● Requirement: Your response should be the complete listing, returned exactly as written.

══ Recorded data ══

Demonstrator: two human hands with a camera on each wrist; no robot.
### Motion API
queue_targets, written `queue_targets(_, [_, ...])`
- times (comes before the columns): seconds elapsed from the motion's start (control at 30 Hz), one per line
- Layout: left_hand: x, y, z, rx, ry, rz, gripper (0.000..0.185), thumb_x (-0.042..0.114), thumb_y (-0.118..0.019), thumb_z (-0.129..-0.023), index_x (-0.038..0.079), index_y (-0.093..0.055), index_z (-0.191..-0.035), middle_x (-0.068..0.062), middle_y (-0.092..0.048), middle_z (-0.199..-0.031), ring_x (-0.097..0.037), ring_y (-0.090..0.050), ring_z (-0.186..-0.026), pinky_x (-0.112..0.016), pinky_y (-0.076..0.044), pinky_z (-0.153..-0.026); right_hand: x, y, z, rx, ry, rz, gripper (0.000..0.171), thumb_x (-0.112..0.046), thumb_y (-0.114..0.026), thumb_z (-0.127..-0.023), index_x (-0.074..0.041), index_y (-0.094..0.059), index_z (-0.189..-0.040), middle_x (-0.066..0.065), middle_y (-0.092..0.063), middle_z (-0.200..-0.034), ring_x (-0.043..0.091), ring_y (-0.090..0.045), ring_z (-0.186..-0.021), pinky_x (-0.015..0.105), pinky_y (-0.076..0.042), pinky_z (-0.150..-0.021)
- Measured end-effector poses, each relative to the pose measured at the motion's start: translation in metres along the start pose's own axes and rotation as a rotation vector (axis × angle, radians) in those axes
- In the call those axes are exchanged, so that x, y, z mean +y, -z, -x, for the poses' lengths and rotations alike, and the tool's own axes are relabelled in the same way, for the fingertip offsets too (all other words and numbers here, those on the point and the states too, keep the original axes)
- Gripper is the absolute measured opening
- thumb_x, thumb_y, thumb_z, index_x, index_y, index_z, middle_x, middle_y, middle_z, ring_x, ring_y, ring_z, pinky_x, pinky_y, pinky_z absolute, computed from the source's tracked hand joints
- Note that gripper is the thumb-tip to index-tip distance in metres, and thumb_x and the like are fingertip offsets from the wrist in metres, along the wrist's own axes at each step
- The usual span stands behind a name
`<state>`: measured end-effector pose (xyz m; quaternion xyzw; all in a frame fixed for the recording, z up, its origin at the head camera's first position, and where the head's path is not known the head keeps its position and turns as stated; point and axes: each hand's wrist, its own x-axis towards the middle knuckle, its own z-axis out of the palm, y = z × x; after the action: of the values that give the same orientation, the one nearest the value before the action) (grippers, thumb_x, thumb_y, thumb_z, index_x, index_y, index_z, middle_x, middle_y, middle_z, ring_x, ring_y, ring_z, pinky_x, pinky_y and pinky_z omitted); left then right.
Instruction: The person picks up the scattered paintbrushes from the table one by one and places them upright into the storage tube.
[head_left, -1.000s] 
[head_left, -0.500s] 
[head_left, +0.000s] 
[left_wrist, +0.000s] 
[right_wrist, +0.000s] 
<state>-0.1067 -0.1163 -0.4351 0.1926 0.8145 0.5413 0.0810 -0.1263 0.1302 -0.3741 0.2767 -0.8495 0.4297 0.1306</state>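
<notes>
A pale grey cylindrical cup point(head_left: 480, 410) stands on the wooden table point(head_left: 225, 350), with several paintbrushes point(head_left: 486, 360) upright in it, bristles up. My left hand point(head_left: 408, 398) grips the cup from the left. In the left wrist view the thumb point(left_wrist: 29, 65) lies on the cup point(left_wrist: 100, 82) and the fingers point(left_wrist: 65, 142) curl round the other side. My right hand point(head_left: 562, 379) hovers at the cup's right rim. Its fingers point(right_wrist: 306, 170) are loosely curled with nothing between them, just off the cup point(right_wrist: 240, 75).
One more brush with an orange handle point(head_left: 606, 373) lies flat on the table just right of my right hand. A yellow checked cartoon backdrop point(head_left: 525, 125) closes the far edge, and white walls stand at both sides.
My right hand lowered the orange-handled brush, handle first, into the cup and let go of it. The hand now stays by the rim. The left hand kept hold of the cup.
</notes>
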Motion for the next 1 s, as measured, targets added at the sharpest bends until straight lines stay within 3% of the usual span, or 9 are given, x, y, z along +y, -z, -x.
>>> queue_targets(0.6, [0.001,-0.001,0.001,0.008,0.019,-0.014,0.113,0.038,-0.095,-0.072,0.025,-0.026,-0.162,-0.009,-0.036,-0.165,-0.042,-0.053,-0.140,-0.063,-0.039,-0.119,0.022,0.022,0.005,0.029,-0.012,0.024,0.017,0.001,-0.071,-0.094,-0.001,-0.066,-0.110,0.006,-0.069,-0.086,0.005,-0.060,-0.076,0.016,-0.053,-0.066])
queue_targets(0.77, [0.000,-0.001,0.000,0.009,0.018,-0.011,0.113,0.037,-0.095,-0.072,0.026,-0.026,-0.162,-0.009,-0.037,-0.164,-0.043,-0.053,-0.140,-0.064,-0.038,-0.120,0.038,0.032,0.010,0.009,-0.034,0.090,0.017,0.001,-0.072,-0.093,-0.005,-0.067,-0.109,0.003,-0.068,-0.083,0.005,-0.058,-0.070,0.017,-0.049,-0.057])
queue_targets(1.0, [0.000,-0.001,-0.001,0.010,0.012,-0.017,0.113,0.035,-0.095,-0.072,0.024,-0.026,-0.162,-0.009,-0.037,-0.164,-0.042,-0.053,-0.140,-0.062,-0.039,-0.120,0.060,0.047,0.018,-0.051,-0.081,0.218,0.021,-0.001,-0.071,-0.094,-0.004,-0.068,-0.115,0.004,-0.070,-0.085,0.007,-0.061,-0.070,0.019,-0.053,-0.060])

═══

● Result:
Demonstrator: two human hands with a camera on each wrist; no robot.
### Motion API
queue_targets, written `queue_targets(_, [_, ...])`
- times (comes before the columns): seconds elapsed from the motion's start (control at 30 Hz), one per line
- Layout: left_hand: x, y, z, rx, ry, rz, gripper (0.000..0.185), thumb_x (-0.042..0.114), thumb_y (-0.118..0.019), thumb_z (-0.129..-0.023), index_x (-0.038..0.079), index_y (-0.093..0.055), index_z (-0.191..-0.035), middle_x (-0.068..0.062), middle_y (-0.092..0.048), middle_z (-0.199..-0.031), ring_x (-0.097..0.037), ring_y (-0.090..0.050), ring_z (-0.186..-0.026), pinky_x (-0.112..0.016), pinky_y (-0.076..0.044), pinky_z (-0.153..-0.026); right_hand: x, y, z, rx, ry, rz, gripper (0.000..0.171), thumb_x (-0.112..0.046), thumb_y (-0.114..0.026), thumb_z (-0.127..-0.023), index_x (-0.074..0.041), index_y (-0.094..0.059), index_z (-0.189..-0.040), middle_x (-0.066..0.065), middle_y (-0.092..0.063), middle_z (-0.200..-0.034), ring_x (-0.043..0.091), ring_y (-0.090..0.045), ring_z (-0.186..-0.021), pinky_x (-0.015..0.105), pinky_y (-0.076..0.042), pinky_z (-0.150..-0.021)
- Measured end-effector poses, each relative to the pose measured at the motion's start: translation in metres along the start pose's own axes and rotation as a rotation vector (axis × angle, radians) in those axes
- In the call those axes are exchanged, so that x, y, z mean +y, -z, -x, for the poses' lengths and rotations alike, and the tool's own axes are relabelled in the same way, for the fingertip offsets too (all other words and numbers here, those on the point and the states too, keep the original axes)
- Gripper is the absolute measured opening
- thumb_x, thumb_y, thumb_z, index_x, index_y, index_z, middle_x, middle_y, middle_z, ring_x, ring_y, ring_z, pinky_x, pinky_y, pinky_z absolute, computed from the source's tracked hand joints
- Note that gripper is the thumb-tip to index-tip distance in metres, and thumb_x and the like are fingertip offsets from the wrist in metres, along the wrist's own axes at each step
- The usual span stands behind a name
`<state>`: measured end-effector pose (xyz m; quaternion xyzw; all in a frame fixed for the recording, z up, its origin at the head camera's first position, and where the head's path is not known the head keeps its position and turns as stated; point and axes: each hand's wrist, its own x-axis towards the middle knuckle, its own z-axis out of the palm, y = z × x; after the action: of the values that give the same orientation, the one nearest the value before the action) (grippers, thumb_x, thumb_y, thumb_z, index_x, index_y, index_z, middle_x, middle_y, middle_z, ring_x, ring_y, ring_z, pinky_x, pinky_y and pinky_z omitted); left then right.
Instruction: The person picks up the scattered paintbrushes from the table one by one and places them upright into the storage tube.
[head_left, -1.000s] 
[head_left, -0.500s] 
[head_left, +0.000s] 
[left_wrist, +0.000s] 
[right_wrist, +0.000s] 
<state>-0.1067 -0.1163 -0.4351 0.1926 0.8145 0.5413 0.0810 -0.1263 0.1302 -0.3741 0.2767 -0.8495 0.4297 0.1306</state>
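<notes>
A pale grey cylindrical cup point(head_left: 480, 410) stands on the wooden table point(head_left: 225, 350), with several paintbrushes point(head_left: 486, 360) upright in it, bristles up. My left hand point(head_left: 408, 398) grips the cup from the left. In the left wrist view the thumb point(left_wrist: 29, 65) lies on the cup point(left_wrist: 100, 82) and the fingers point(left_wrist: 65, 142) curl round the other side. My right hand point(head_left: 562, 379) hovers at the cup's right rim. Its fingers point(right_wrist: 306, 170) are loosely curled with nothing between them, just off the cup point(right_wrist: 240, 75).
One more brush with an orange handle point(head_left: 606, 373) lies flat on the table just right of my right hand. A yellow checked cartoon backdrop point(head_left: 525, 125) closes the far edge, and white walls stand at both sides.
My right hand lowered the orange-handled brush, handle first, into the cup and let go of it. The hand now stays by the rim. The left hand kept hold of the cup.
</notes>
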Motion for the next 1 s, as measured, targets added at the sharpest bends until straight lines stay within 3% of the usual span, or 9 are given, x, y, z along +y, -z, -x.
>>> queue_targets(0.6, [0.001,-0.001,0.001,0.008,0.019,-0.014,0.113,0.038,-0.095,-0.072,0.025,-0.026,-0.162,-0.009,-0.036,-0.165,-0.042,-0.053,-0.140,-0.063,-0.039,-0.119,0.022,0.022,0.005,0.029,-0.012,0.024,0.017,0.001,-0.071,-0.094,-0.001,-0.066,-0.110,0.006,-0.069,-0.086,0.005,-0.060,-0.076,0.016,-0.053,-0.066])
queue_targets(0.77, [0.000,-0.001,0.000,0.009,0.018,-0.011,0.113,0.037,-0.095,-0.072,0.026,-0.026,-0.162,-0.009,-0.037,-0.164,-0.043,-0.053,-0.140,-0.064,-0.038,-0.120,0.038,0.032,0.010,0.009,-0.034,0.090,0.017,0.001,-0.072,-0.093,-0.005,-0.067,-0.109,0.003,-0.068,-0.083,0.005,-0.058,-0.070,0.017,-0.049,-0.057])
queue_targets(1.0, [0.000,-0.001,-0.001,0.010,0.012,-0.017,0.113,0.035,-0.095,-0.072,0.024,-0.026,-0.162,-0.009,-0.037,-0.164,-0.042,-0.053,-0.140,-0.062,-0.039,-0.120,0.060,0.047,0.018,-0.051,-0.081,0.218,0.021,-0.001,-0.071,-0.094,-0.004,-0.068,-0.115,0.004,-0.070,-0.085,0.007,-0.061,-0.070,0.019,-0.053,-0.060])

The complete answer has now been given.